MARS – the pay-off you can eat between jobs without losing your appetite
I am slightly surprised to find myself the first to spot that the funky new DH wheeze to get NHS managers to accept a worse deal than their contractual entitlement for redundancy – the Mutually Agreed Redundancy Scheme – has an acronym to die for (good enough even to forgive its not being a TLA - three-letter acronym).

MARS – the pay-off you can eat between jobs without ruining your appetite.

A MARS a day helps you work, rest and play.

MARS – pleasure you can’t measure.

Bacon smells pork barrel: a small, £446 million bonus for BT Health?
The excellent E-Health Insider reports that Conservative MP Richard Bacon, who sits on the Commons Public Accounts Committee, has written to the National Audit Office comptroller general requesting a value-for-money investigation into the £546 million contract awarded to BT last year by the national IT programme.

Bacon suggests that the true value of the contract may be worth as little as £100 million, leaving £446 million inadequately accounted for, in his view.

Just think how staggered Andrew Lansley would be by that.
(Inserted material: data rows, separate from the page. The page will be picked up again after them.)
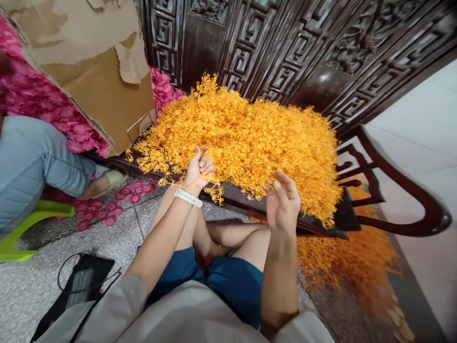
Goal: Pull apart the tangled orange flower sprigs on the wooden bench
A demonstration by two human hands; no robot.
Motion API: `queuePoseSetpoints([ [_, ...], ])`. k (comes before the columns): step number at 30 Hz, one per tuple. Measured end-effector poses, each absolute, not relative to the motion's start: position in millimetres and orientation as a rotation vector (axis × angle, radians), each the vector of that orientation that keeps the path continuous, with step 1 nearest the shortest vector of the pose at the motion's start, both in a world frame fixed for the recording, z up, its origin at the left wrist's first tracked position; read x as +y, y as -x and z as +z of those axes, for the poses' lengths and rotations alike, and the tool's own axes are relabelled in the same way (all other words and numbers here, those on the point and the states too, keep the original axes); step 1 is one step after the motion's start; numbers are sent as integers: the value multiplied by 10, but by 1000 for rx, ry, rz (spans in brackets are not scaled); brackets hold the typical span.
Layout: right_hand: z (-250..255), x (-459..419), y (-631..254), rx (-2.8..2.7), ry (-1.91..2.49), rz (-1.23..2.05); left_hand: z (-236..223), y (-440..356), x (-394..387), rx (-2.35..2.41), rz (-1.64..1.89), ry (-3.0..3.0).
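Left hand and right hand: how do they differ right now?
The left hand is curled around a tangle of orange strands, while the right hand is open, fingers spread, holding nothing visible. A white watch band circles the left wrist; the right wrist is bare. Both hands are over the dark wooden seat edge.

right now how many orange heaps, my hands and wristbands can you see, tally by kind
orange heaps: 2 (seat heap, floor heap)
hands: 2 (left hand, right hand)
wristbands: 1 (white wristband)
total: 5
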State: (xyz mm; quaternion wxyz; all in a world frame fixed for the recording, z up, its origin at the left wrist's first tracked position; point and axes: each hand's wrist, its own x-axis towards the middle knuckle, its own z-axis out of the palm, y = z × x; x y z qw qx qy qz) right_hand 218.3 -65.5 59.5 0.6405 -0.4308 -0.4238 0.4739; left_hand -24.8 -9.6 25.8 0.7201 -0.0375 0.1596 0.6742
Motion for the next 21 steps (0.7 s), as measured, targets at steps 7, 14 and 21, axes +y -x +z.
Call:
queuePoseSetpoints([
  [7, 722, -751, -1707, -750, 764, 1338, 278, 240, -157, 422, 1470, 72],
  [14, 317, -43, -1701, -933, 1382, 1000, 290, 219, -146, 454, 1437, 39],
  [21, 691, -434, -1673, -769, 549, 1362, 321, 222, -152, 453, 1430, 57],
])
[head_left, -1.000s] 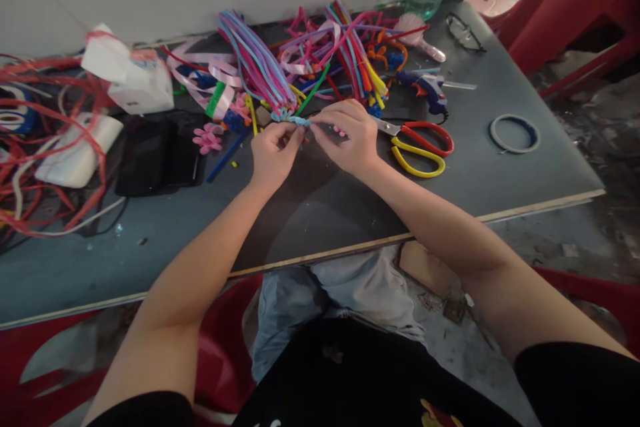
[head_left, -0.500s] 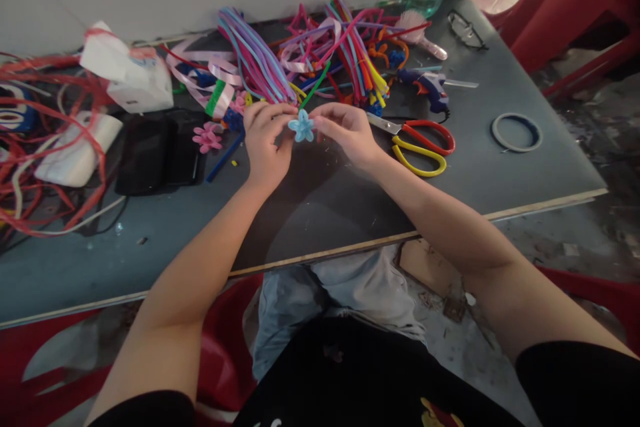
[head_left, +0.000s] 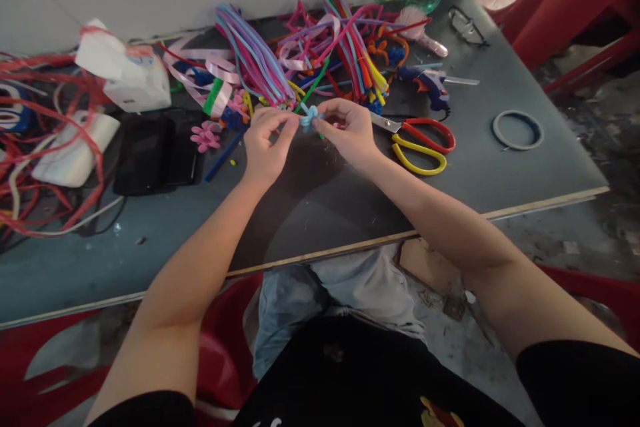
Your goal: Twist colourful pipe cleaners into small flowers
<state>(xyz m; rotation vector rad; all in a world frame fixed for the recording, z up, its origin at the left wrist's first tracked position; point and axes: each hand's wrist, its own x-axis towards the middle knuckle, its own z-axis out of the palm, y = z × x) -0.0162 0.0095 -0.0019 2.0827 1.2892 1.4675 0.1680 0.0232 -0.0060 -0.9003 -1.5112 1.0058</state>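
Observation:
A light-blue pipe-cleaner flower (head_left: 309, 119) is between my two hands, above the dark table, with its petals turned partly edge-on. My right hand (head_left: 351, 132) pinches it between thumb and fingers from the right. On the other side, the thumb and forefinger of my left hand (head_left: 267, 147) close at the petals' left edge. A pink pipe-cleaner flower (head_left: 205, 137) lies left of my left hand, near a blue pipe cleaner (head_left: 223, 157). Scissors (head_left: 423, 145) with red and yellow handles rest just right of my right hand.
Bundles of pipe cleaners (head_left: 255, 53) lie along the wall with pink ribbon. A glue gun (head_left: 430, 87), a brush (head_left: 423, 32) and a grey ring (head_left: 517, 130) are rightward. Black phones (head_left: 145, 153), a tissue pack (head_left: 135, 80) and red tangled strips (head_left: 95, 167) occupy the left.
The blue flower has turned from facing me to nearly edge-on and shifted slightly right and up. My left thumb and fingers have changed their hold at its left side.

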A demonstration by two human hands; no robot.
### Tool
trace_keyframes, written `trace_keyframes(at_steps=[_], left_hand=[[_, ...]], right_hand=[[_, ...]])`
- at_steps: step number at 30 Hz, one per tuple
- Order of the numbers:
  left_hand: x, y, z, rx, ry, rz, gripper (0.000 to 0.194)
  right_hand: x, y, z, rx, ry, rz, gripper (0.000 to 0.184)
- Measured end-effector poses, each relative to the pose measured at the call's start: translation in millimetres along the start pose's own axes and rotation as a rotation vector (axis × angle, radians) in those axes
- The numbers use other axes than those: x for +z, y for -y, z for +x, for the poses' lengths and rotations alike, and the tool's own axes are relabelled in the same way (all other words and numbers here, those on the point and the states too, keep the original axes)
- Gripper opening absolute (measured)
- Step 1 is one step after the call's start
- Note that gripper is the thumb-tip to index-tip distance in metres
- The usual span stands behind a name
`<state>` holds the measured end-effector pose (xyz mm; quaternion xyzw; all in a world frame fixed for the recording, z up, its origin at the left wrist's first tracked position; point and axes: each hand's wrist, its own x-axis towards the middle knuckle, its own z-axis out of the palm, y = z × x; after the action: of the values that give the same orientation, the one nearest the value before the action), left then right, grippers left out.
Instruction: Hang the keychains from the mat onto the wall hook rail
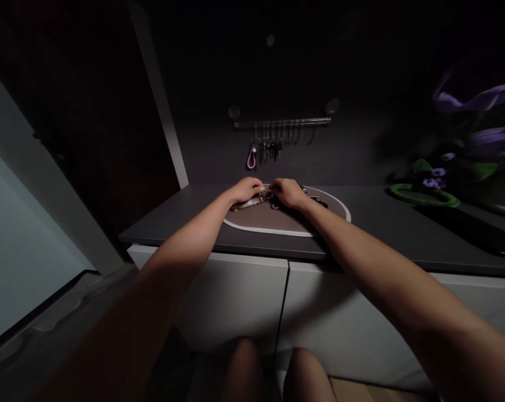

He won’t walk straight for a week.

E-Health Insider also report that iSOFT’s CE Gary Cohen resigned as the company posted a statutory loss of £221 million for the financial year 2009-10. iSOFT’s pre-tax earnings fell 77% in the financial year, to £17 million, according the the report, which adds that 49% of iSoft’s revenue comes from Great Britain.

iSOFT’s history with money is not great: its directors, in the company’s former (pre-NED Sir Digby Jones-backed Torex takeover) incarnation as iSOFT Group PLC, are being charged with fraud by the Financial Services Authority.